Le cancer de la vulve est une affection néoplasique rare, représentant moins de 5% des cancers génitaux de la femme. L'objectif de ce travail est de décrire le profil épidémiologique, clinique, paraclinique, thérapeutique et évolutif du cancer de la vulve chez la population de la région Oriental du Maroc, ceci à travers une analyse rétrospective de toutes les patientes suivies pour un cancer de la vulve, de juin 2007 à janvier 2014, et traitées au sein de l'Hôpital d'Oncologie du Centre Hospitalier Universitaire Mohamed VI de Oujda au Maroc. Notre analyse rétrospective a porté sur 34 patientes, d'une médiane d'âge de 65,7 ans, dont 52,9% étaient des multipares. Le motif de consultation dominant était le prurit dans 94.1% des cas. La moyenne du délai de consultation était de 16 mois, allant de 2 mois à 8 ans. L'ignorance et la pudeur ont été les causes majeures de ce retard diagnostique, puisque 73.5% des patientes avaient déjà une maladie localement avancée au diagnostic. Le traitement chirurgical a été proposé à 61.4% des cas, il a consisté en une vulvectomie radicale avec un curage inguinal bilatéral dans 68.5% des cas. Le recours à la radiothérapie adjuvante a été indiqué chez 41.2% des cas, 5.9% des patientes ont bénéficié d'une radiothérapie néo adjuvante, et 20,6% d'une radiothérapie exclusive associée à une chimiothérapie concomitante. La chimiothérapie palliative a été proposée pour 8.8% des patientes. Le taux de survie globale à 3 ans est à 65%, le taux de récidives locorégionales ou à distance est de 17.3% des cas. Les particularités culturelles et sociales des patientes de la région de l'Oriental du Maroc, qui sont suivies pour un cancer de la vulve, sont des facteurs influençant le traitement et ses résultats. Des efforts de prévention et de sensibilisation supplémentaires sont à mener afin de réduire l'incidence des stades localement avancés, et de permettre un traitement curatif à cette population.


English abstract

Vulvar cancer is a rare neoplastic disorder accounting for less than 5% of female genital cancers.
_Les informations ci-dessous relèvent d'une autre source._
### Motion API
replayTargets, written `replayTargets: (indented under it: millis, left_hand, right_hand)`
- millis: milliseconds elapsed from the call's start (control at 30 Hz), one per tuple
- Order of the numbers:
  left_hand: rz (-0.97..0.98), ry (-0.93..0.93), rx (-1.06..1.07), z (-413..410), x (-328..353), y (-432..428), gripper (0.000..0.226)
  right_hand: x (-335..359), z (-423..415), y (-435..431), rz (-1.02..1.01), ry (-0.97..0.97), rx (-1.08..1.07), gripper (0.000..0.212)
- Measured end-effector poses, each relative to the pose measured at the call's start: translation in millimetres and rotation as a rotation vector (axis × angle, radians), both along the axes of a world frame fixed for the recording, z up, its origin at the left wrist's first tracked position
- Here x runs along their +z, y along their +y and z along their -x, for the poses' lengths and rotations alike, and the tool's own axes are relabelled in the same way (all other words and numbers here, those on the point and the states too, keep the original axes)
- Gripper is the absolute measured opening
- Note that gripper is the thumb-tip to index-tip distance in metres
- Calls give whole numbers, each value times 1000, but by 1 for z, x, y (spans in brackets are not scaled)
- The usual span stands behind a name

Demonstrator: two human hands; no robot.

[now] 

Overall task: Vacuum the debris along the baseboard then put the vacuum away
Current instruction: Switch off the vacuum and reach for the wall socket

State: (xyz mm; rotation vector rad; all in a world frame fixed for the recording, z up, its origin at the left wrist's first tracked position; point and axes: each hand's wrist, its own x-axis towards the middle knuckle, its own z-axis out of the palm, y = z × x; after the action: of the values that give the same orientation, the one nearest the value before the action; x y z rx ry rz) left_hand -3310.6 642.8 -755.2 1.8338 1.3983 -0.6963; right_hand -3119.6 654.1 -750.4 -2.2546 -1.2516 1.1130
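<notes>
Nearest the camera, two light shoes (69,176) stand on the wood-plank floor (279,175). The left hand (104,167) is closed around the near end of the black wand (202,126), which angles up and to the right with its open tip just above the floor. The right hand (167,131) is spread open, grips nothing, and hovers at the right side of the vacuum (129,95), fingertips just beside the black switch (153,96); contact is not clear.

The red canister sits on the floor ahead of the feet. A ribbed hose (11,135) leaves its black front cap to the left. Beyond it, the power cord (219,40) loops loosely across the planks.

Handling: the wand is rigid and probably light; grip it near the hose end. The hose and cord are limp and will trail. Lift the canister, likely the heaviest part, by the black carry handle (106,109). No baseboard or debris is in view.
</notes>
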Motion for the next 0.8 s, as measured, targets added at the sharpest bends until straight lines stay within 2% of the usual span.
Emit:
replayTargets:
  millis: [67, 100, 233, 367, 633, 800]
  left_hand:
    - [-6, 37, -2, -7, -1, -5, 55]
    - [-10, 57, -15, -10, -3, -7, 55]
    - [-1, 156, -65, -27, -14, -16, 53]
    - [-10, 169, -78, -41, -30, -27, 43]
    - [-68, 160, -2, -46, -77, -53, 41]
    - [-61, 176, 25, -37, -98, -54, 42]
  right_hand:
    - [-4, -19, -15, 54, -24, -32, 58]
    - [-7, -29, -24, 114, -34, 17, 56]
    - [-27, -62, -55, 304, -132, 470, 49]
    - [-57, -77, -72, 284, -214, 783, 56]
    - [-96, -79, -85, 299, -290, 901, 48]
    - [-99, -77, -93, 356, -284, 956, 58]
This study aims to describe the epidemiological, clinical, paraclinical, therapeutic and evolutionary profile of vulvar cancer in the population of the eastern region of Morocco. We conducted a retrospective study of all patients treated for vulvar cancer in the Oncology Center, University Hospital Mohammed VI in Oujda, Morocco from June 2007 to January 2014. The study included 34 patients with an average age of 65.7 years, of whom 52.9% were multiparous. The most frequent reason for consultation was pruritus (94.1% of cases). The median of consultation time was 16 months, ranging from 2 months to 8 years. Ignorance and modesty were the major causes of diagnostic delay, since 73.5% of patients already had locally advanced disease at diagnosis. Surgical treatment was proposed to 61.4% of cases and was based on radical vulvectomy associated with bilateral inguinal lymphadenectomy in 68.5% of cases. Adjuvant radiotherapy was indicated in 41.2% of cases, 5.9% of patients underwent neo-adjuvant radiotherapy while 20.6% underwent exclusive radiotherapy associated with concomitant chemotherapy. Palliative chemotherapy was proposed to 8.8% of patients. The overall survival rate at 3 years was 65%, locoregional or distant recurrence rate was 17.3%. Cultural and social characteristics of patients of the eastern region of Morocco treated for vulvar cancer are factors influencing treatment and outcomes. Additional prevention and awareness efforts should be made in order to reduce the rates of locally advanced tumors and to enable curative treatment for this population.